### Dataset extract
▶

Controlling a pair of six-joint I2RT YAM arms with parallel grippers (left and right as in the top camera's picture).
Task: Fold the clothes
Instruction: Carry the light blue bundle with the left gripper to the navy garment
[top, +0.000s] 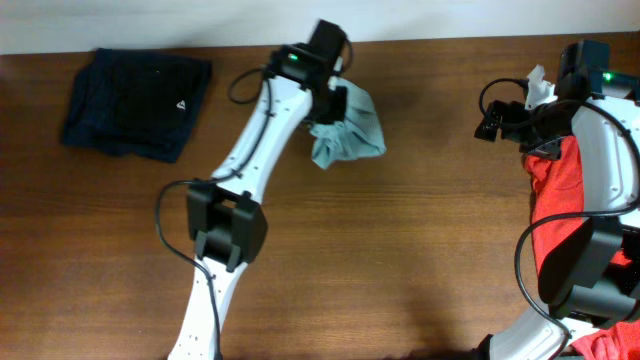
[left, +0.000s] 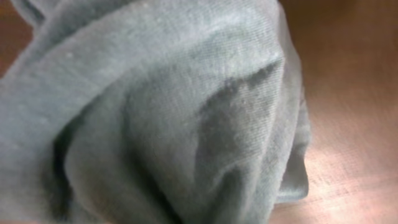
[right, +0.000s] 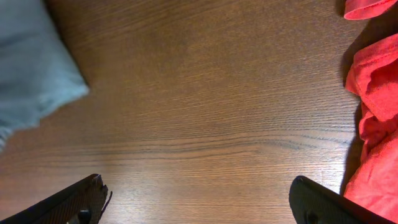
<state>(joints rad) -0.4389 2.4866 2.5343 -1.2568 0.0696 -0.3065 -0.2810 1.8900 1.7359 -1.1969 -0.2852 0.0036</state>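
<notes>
Your left gripper (top: 338, 100) is clenched on the pale blue-grey T-shirt (top: 350, 135) — the cloth is bunched beneath it at the far middle of the table (top: 420, 230) and fills the left wrist view. Your right gripper (right: 198, 182) is spread wide over bare wood, grasping nothing, with the red T-shirt (top: 555, 185) beside it. At far left lies a folded dark navy garment (top: 120, 100) — it bears a small white triangle logo (top: 182, 103).

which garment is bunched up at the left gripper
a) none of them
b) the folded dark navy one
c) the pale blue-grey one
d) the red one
C: the pale blue-grey T-shirt is bunched at the left gripper and fills the left wrist view, while the red T-shirt lies under the right arm.
</notes>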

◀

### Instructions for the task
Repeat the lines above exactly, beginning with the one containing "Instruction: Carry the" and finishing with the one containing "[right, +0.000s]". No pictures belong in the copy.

### The completed task
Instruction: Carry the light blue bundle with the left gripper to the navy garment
[top, +0.000s] 
[left, +0.000s] 
[right, +0.000s] 

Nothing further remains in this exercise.